[Work instructions]
Using the listing below, show all lines that hold the word "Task".

════

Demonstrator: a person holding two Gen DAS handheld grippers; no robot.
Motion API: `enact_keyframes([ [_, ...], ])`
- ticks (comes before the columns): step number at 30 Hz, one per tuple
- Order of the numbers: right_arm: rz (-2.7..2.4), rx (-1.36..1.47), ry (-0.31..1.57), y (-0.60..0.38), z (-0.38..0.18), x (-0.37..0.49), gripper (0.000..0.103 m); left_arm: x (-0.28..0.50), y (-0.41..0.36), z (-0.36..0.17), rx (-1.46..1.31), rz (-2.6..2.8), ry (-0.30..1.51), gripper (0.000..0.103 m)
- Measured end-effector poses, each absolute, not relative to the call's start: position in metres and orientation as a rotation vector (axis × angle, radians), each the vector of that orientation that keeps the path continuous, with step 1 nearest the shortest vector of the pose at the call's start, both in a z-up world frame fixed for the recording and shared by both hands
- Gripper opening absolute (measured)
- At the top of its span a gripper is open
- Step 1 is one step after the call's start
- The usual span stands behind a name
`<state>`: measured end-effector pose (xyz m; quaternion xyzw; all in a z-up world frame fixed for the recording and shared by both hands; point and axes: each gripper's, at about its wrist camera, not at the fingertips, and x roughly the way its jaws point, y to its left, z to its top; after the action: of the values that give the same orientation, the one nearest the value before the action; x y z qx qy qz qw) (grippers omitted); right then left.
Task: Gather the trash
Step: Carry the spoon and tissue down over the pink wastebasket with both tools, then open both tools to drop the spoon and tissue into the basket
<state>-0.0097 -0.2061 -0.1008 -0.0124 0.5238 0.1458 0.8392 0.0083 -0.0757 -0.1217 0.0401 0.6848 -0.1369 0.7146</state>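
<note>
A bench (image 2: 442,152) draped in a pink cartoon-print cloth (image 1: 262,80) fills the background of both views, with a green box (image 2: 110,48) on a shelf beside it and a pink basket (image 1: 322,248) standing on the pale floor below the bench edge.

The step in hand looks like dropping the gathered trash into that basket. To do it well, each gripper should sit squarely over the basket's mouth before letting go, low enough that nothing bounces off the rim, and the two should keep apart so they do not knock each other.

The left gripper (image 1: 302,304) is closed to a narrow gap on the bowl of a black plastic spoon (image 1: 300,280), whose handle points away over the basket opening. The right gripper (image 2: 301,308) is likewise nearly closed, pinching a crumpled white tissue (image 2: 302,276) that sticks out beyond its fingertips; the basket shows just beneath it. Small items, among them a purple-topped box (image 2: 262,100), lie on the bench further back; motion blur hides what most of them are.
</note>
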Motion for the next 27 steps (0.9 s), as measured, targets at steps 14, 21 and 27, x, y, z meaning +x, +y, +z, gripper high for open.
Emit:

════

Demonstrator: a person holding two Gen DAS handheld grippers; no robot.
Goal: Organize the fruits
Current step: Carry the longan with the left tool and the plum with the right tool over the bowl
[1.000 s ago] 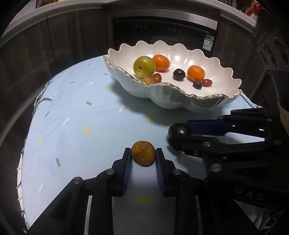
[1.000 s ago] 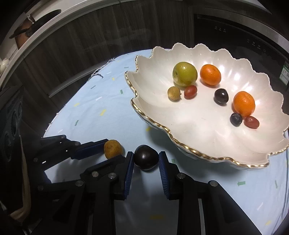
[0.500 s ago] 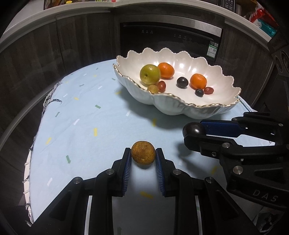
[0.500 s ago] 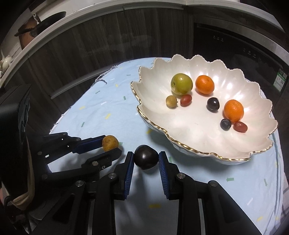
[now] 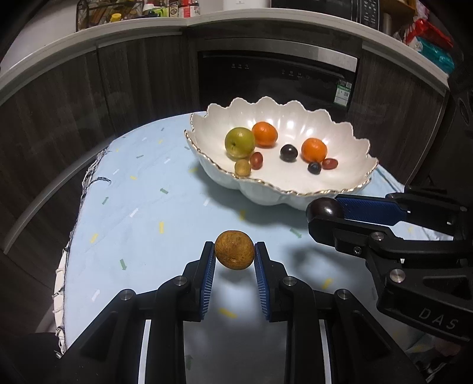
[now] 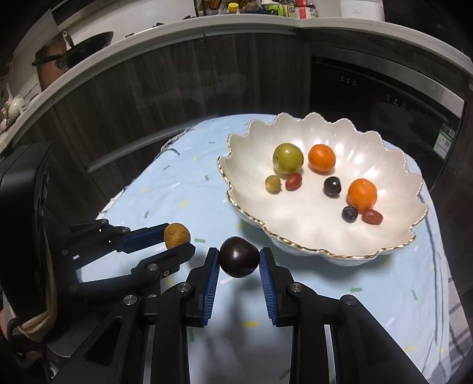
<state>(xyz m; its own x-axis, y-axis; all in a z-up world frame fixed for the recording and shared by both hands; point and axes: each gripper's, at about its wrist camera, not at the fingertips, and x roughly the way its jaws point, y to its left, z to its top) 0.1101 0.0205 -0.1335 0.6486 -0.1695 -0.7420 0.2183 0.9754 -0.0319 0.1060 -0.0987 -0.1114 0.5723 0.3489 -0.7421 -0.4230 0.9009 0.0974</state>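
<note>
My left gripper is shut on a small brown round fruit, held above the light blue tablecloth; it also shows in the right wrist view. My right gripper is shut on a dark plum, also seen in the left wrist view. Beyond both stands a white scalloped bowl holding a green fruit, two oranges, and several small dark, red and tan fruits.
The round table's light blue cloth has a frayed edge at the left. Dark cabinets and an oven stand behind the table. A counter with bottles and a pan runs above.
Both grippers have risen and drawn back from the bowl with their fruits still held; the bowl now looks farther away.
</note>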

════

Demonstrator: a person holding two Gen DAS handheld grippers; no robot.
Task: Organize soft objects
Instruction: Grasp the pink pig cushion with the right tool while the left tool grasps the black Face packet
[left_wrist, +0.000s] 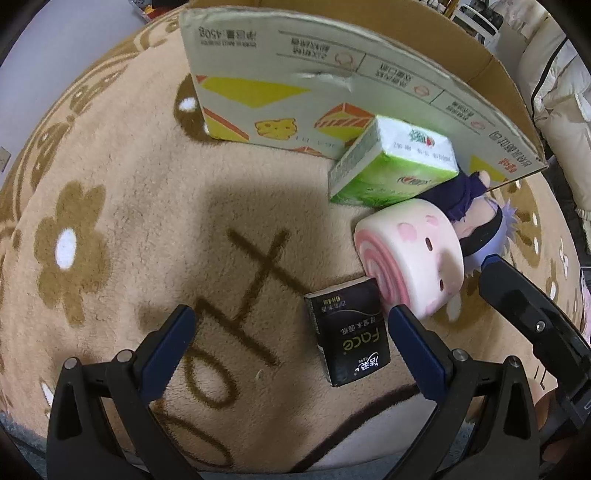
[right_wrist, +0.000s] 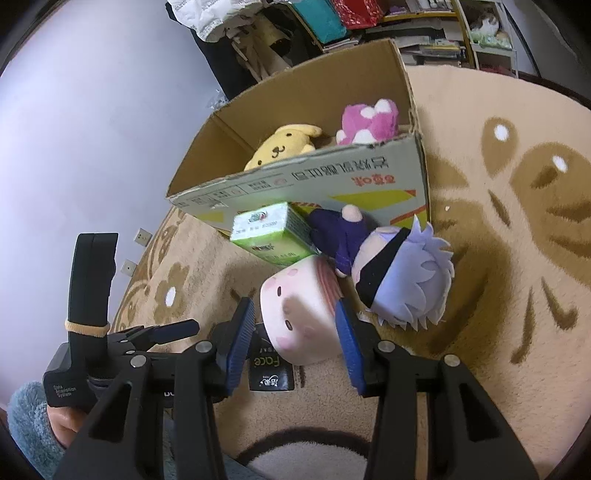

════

[Written answer]
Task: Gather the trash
Task: Organize soft objects

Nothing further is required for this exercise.